At least in our case the large, predominately cystic lesion supports the notion of an abnormal proliferative tumorlike mechanism of origin. Factors determining cystic degeneration include the delicate balance between growth and its perfusion requirements with the underlying angiogenesis. Therefore, an at least temporary highly proliferative phenotype of the hamartoma cells might be the explanation for the large cystic HH in our case. This hypothesis of an ischemic degenerative process was posited by Prasad et al.12 in a report on 2 giant cystic HHs. In rare cases this proliferative phenotype may persist and result in a hypothalamic hamartoblastoma with more primitive and immature neuronal and glial elements, as described by Clarren et al.3

In the postnatal course, the enlargement of the hamartoma is proportional with the normal brain growth, so that the lesion's size does not change in relation to the rest of the brain. This growth pattern is further supported by the observations of a glial predominance with increasing age and a few MIB-1 proliferating glial cells in most of the histologically studied cases by Coons et al.4 In our case the large cystic component may have developed late, as the displaced cerebellum did not exhibit any clear evidence of hypoplasia.

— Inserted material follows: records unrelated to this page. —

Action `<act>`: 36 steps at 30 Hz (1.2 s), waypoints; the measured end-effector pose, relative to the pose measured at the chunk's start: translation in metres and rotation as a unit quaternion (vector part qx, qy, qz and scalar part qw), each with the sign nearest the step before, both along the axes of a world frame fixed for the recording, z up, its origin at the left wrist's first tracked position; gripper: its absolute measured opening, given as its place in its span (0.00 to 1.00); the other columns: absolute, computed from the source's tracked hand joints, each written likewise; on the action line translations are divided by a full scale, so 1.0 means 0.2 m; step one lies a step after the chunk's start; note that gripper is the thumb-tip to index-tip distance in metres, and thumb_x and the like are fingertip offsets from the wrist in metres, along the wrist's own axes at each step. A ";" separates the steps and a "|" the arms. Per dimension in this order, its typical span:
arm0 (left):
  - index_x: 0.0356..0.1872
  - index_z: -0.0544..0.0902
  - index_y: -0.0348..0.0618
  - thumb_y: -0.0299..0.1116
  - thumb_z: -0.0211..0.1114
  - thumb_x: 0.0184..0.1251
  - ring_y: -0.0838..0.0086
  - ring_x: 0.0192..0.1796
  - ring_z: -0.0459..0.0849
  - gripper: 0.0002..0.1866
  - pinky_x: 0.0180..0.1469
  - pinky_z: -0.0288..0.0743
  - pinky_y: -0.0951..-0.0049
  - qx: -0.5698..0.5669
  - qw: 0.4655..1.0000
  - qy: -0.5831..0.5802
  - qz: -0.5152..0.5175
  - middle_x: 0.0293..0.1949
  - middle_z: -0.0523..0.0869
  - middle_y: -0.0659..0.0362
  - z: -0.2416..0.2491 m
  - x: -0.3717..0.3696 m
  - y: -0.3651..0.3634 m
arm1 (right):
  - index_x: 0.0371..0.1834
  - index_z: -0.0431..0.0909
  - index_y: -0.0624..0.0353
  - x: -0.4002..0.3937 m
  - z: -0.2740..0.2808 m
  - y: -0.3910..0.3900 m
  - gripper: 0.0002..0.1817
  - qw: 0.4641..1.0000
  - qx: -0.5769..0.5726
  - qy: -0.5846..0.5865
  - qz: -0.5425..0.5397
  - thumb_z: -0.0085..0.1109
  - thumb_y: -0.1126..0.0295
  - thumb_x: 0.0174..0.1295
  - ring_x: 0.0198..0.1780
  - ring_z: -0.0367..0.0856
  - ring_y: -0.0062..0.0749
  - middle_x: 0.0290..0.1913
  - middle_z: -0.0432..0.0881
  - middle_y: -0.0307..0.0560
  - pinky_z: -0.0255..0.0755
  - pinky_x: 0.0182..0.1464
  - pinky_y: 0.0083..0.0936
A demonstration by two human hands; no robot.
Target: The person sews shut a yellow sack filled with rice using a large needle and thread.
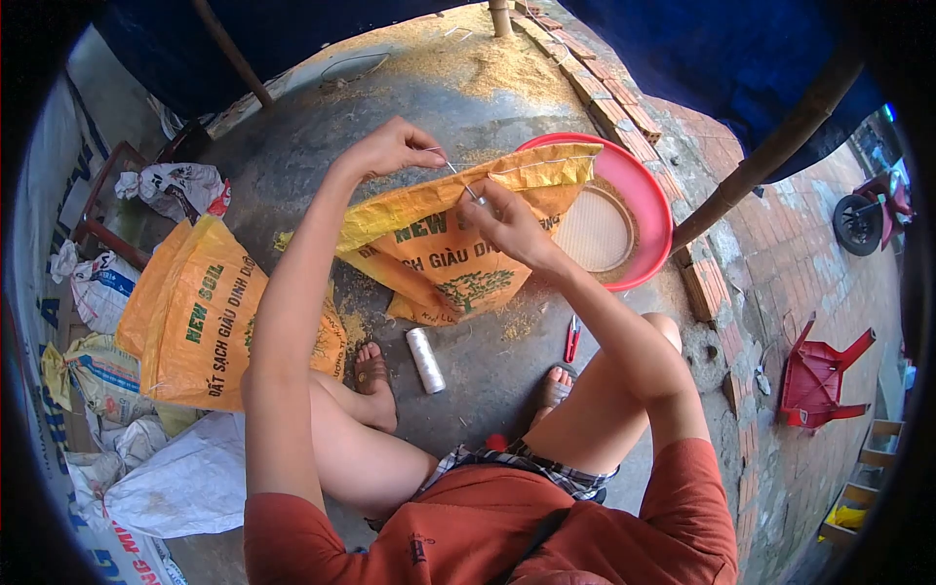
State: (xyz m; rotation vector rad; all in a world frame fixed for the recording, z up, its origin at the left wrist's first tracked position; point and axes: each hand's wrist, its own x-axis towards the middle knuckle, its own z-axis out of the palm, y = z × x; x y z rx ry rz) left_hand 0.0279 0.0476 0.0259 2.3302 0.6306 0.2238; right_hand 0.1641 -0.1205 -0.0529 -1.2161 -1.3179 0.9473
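Note:
An orange and yellow printed sack stands before me, its folded top edge running up to the right, with white stitching along the right part. Above that edge, my left hand is pinched on a thin thread. My right hand is closed at the sack's top edge on a thin metal needle. The thread runs between the two hands. A white spool lies on the floor below the sack.
A pink basin with a sieve sits behind the sack. More orange sacks stand at left. A red cutter lies by my foot. An overturned red stool and a bamboo pole are at right.

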 end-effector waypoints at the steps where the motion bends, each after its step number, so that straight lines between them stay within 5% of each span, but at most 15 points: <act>1: 0.35 0.85 0.37 0.34 0.68 0.52 0.78 0.37 0.80 0.12 0.45 0.72 0.75 -0.043 0.999 0.006 0.019 0.34 0.86 0.58 0.00 -0.01 0.00 | 0.38 0.69 0.57 0.00 -0.02 0.01 0.08 0.999 0.030 -0.023 -0.009 0.50 0.65 0.65 0.19 0.66 0.14 0.25 0.72 0.34 0.62 0.20 0.15; 6: 0.35 0.83 0.37 0.35 0.67 0.53 0.79 0.43 0.79 0.12 0.47 0.71 0.76 -0.137 0.990 0.022 0.037 0.38 0.85 0.59 0.00 -0.09 0.06 | 0.38 0.69 0.57 -0.01 -0.02 0.02 0.08 0.998 0.054 -0.031 -0.024 0.51 0.64 0.64 0.19 0.66 0.14 0.24 0.72 0.34 0.62 0.19 0.16; 8: 0.34 0.83 0.38 0.35 0.66 0.54 0.79 0.46 0.79 0.11 0.47 0.71 0.76 -0.174 0.984 0.018 0.040 0.40 0.84 0.59 -0.02 -0.12 0.09 | 0.38 0.69 0.57 -0.02 0.01 0.00 0.10 0.999 -0.021 0.029 -0.019 0.51 0.62 0.65 0.17 0.66 0.15 0.22 0.71 0.34 0.60 0.17 0.15; 11: 0.29 0.80 0.42 0.36 0.63 0.57 0.73 0.49 0.78 0.08 0.50 0.70 0.73 -0.282 0.955 -0.081 0.051 0.43 0.82 0.56 -0.01 -0.15 0.09 | 0.38 0.69 0.57 -0.03 0.05 -0.02 0.11 0.996 -0.055 0.072 -0.016 0.50 0.61 0.65 0.16 0.65 0.15 0.22 0.71 0.34 0.59 0.15 0.15; 13: 0.27 0.77 0.44 0.35 0.59 0.61 0.65 0.50 0.77 0.07 0.51 0.70 0.70 -0.455 0.862 -0.219 0.029 0.42 0.81 0.53 0.00 -0.15 0.06 | 0.38 0.69 0.57 -0.04 0.09 -0.03 0.11 0.994 -0.071 0.084 -0.013 0.50 0.61 0.65 0.16 0.65 0.15 0.22 0.72 0.34 0.59 0.15 0.15; 16: 0.28 0.76 0.43 0.34 0.55 0.63 0.60 0.52 0.76 0.07 0.53 0.69 0.68 -0.555 0.781 -0.282 -0.040 0.39 0.80 0.52 -0.01 -0.13 0.05 | 0.39 0.69 0.57 -0.05 0.13 -0.05 0.11 0.988 -0.095 0.121 -0.013 0.49 0.61 0.66 0.16 0.66 0.15 0.23 0.72 0.35 0.60 0.15 0.14; 20: 0.27 0.74 0.42 0.34 0.54 0.64 0.64 0.48 0.76 0.08 0.50 0.69 0.70 -0.578 0.728 -0.369 -0.001 0.37 0.79 0.55 -0.05 -0.09 0.05 | 0.42 0.66 0.58 -0.06 0.14 -0.04 0.11 0.973 -0.110 0.201 -0.015 0.49 0.63 0.65 0.17 0.67 0.15 0.26 0.74 0.39 0.62 0.17 0.14; 23: 0.27 0.74 0.42 0.36 0.59 0.61 0.70 0.42 0.79 0.09 0.45 0.74 0.69 -0.503 0.800 -0.322 -0.062 0.36 0.80 0.53 -0.06 -0.08 0.05 | 0.46 0.62 0.59 -0.07 0.13 -0.05 0.13 0.967 -0.098 0.234 -0.019 0.50 0.66 0.65 0.18 0.68 0.17 0.27 0.75 0.42 0.63 0.17 0.15; 25: 0.31 0.76 0.40 0.38 0.64 0.57 0.72 0.37 0.77 0.12 0.43 0.73 0.69 -0.092 0.966 -0.232 0.065 0.35 0.80 0.57 0.04 -0.05 -0.20 | 0.48 0.60 0.60 -0.08 0.12 -0.05 0.14 0.967 -0.086 0.241 -0.022 0.50 0.67 0.65 0.18 0.69 0.18 0.27 0.75 0.43 0.64 0.17 0.16; 26: 0.31 0.76 0.40 0.38 0.64 0.57 0.72 0.37 0.77 0.12 0.43 0.73 0.69 -0.092 0.967 -0.231 0.064 0.35 0.80 0.57 0.05 -0.04 -0.25 | 0.49 0.58 0.60 -0.08 0.11 -0.05 0.15 0.966 -0.073 0.246 -0.025 0.50 0.69 0.64 0.18 0.69 0.19 0.27 0.75 0.44 0.64 0.17 0.16; 28: 0.37 0.77 0.37 0.40 0.68 0.51 0.71 0.35 0.77 0.18 0.40 0.72 0.70 0.175 0.979 -0.083 0.056 0.33 0.80 0.58 0.05 -0.04 -0.32 | 0.50 0.58 0.61 -0.08 0.09 -0.04 0.15 0.971 -0.053 0.232 -0.035 0.50 0.70 0.64 0.18 0.69 0.20 0.27 0.75 0.45 0.64 0.17 0.17; 32: 0.32 0.79 0.35 0.35 0.67 0.47 0.61 0.39 0.78 0.14 0.43 0.70 0.65 0.253 0.955 -0.145 0.052 0.31 0.80 0.52 -0.09 -0.02 -0.29 | 0.52 0.57 0.61 -0.11 0.08 -0.03 0.16 0.984 -0.023 0.165 -0.069 0.49 0.71 0.64 0.17 0.69 0.21 0.27 0.74 0.45 0.64 0.17 0.17; 36: 0.30 0.80 0.35 0.35 0.67 0.49 0.63 0.37 0.78 0.12 0.40 0.70 0.67 0.326 0.927 -0.167 0.079 0.29 0.79 0.52 -0.15 -0.01 -0.29 | 0.54 0.56 0.61 -0.12 0.11 -0.05 0.18 0.982 -0.036 0.169 -0.071 0.49 0.70 0.65 0.17 0.69 0.20 0.26 0.73 0.44 0.62 0.17 0.17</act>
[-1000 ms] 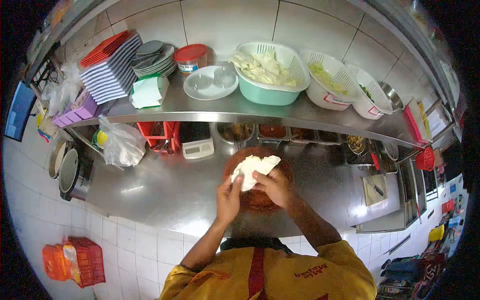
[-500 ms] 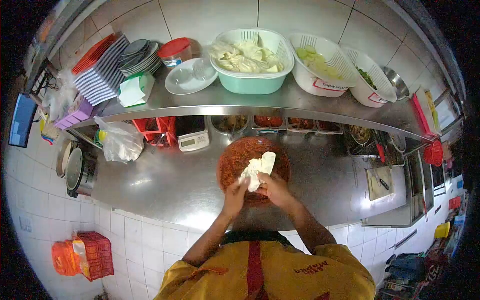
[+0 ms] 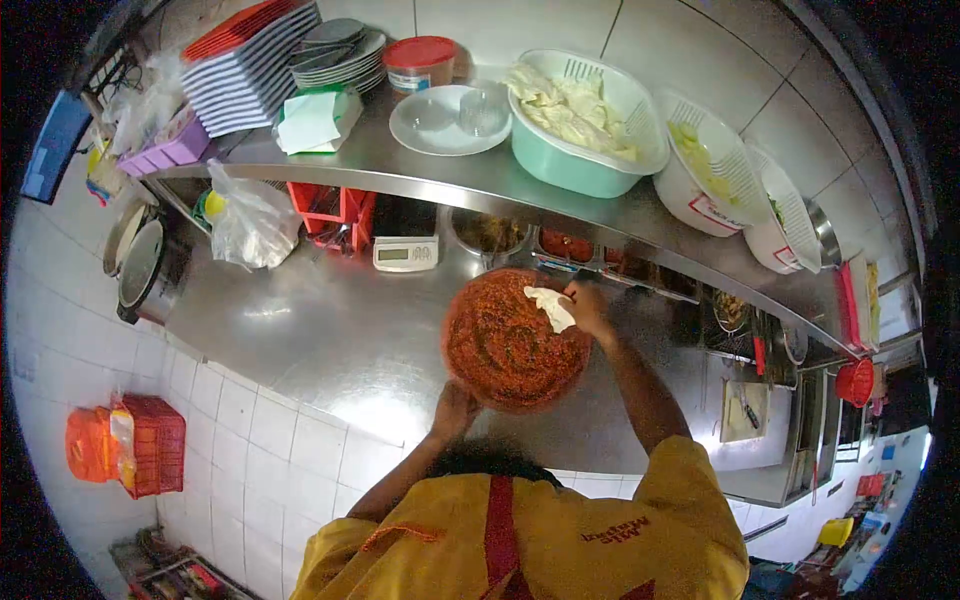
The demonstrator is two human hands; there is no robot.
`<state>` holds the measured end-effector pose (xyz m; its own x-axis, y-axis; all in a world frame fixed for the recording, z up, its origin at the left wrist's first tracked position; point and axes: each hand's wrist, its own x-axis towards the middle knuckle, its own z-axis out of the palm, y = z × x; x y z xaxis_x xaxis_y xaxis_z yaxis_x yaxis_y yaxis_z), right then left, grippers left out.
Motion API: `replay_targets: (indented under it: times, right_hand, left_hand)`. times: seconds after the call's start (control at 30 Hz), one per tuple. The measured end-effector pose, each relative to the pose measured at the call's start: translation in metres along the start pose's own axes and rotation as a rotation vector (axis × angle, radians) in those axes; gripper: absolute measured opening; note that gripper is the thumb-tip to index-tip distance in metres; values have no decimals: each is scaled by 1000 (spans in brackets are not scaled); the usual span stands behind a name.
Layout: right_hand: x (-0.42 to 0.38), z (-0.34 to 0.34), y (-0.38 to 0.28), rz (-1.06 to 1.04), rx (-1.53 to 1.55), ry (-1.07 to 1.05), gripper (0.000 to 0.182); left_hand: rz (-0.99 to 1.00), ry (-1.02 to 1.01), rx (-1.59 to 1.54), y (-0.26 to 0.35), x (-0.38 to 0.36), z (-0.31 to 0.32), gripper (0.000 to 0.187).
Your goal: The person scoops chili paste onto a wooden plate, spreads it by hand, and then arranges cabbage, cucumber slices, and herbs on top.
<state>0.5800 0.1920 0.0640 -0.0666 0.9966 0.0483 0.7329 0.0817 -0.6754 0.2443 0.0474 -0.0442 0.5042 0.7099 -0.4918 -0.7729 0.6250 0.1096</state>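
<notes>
A round basin of red chili paste (image 3: 515, 345) stands on the steel counter in front of me. My right hand (image 3: 588, 310) is closed on a crumpled white cloth (image 3: 550, 306) at the basin's upper right edge. Part of the cloth hangs over the paste. At the lower left, my left hand (image 3: 457, 411) grips the basin's rim; its fingertips are partly hidden by the basin.
A digital scale (image 3: 405, 254) and a clear plastic bag (image 3: 250, 225) sit behind the basin. Overhead, the shelf holds a green tub (image 3: 575, 165), white baskets (image 3: 700, 200) and a white plate (image 3: 450, 135). A knife (image 3: 749, 410) lies on a cutting board (image 3: 735, 425) at right.
Both hands were together on the cloth over the basin. My left hand has let go and moved down to the rim; my right has carried the cloth to the upper right edge. The view has turned.
</notes>
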Motion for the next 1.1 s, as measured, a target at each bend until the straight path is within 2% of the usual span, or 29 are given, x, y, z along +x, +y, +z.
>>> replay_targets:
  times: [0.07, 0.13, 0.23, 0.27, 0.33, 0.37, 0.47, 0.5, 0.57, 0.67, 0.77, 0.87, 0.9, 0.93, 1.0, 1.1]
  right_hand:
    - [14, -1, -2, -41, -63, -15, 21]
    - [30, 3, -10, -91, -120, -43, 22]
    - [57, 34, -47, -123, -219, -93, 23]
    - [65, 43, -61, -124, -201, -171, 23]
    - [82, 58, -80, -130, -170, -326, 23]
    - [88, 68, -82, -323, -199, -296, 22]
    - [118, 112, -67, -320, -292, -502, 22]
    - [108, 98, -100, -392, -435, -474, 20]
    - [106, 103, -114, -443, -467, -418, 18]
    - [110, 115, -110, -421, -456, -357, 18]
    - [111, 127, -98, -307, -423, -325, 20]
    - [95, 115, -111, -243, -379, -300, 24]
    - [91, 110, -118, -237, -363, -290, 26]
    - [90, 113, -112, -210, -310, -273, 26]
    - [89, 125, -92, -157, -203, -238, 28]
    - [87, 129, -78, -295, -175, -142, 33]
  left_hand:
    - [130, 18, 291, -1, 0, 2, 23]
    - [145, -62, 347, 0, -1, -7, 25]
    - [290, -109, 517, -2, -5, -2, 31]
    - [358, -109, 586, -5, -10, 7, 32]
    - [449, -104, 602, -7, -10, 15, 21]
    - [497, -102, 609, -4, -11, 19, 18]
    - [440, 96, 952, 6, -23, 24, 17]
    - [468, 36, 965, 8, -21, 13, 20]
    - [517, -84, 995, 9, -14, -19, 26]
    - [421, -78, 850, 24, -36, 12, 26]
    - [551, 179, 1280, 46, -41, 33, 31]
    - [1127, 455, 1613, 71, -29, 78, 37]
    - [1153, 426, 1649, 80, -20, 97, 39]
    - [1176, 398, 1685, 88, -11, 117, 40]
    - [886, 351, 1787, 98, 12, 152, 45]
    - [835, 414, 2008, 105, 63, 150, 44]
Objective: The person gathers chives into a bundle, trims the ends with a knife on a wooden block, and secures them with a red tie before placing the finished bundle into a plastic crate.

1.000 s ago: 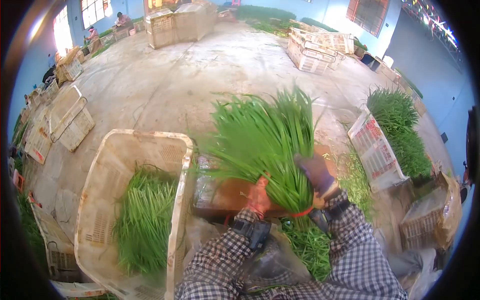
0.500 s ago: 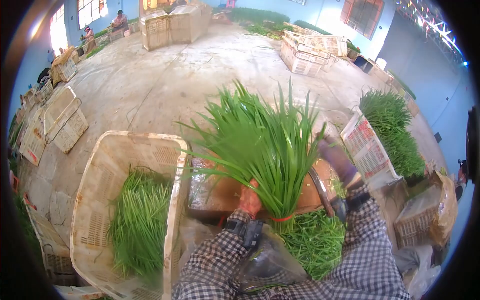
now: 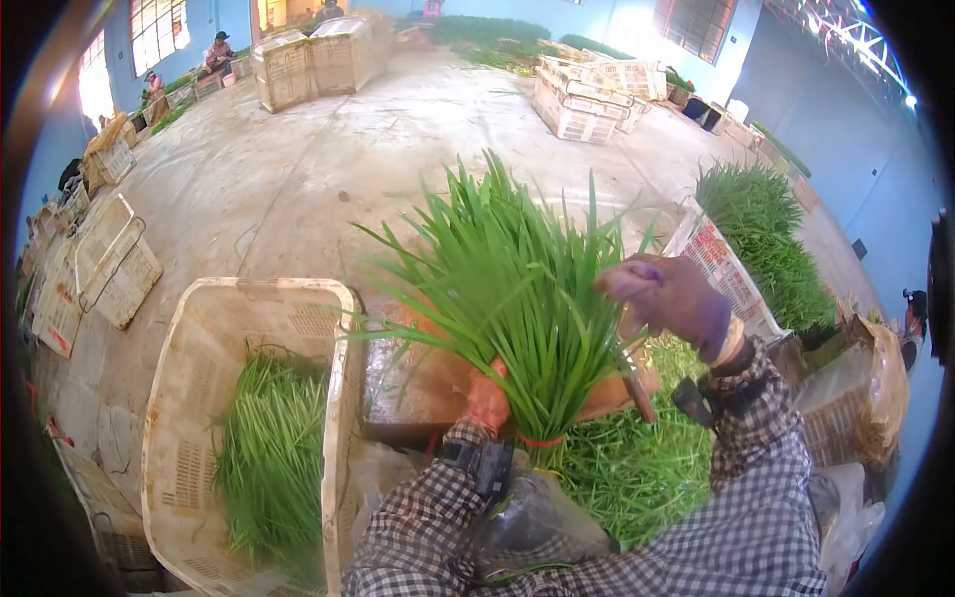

The fact that true HHs never show progression would indicate that these cells only get proliferative stimuli during the proliferative phase of the normal hypothalamic development between the 25th and 41st day postconception,9 thereby suggesting their developmental vicinity to normal hypothalamic cell lines. The Gli3 transcription factor gene has been found to be mutated in some patients with HH associated with Pallister-Hall syndrome. With Gli3 being a downstream effector protein of the sonic hedgehog transduction pathway, HH could be related to the spectrum of sonic hedgehog–associated forebrain anomalies.13

In addition to immunohistochemical and electrophysiological studies, molecular biology studies of HH will be essential to elucidate the mechanisms of development of these intriguing lesions.

Disclosure

The authors report no conflict of interest concerning the materials or methods used in this study or the findings specified in this paper.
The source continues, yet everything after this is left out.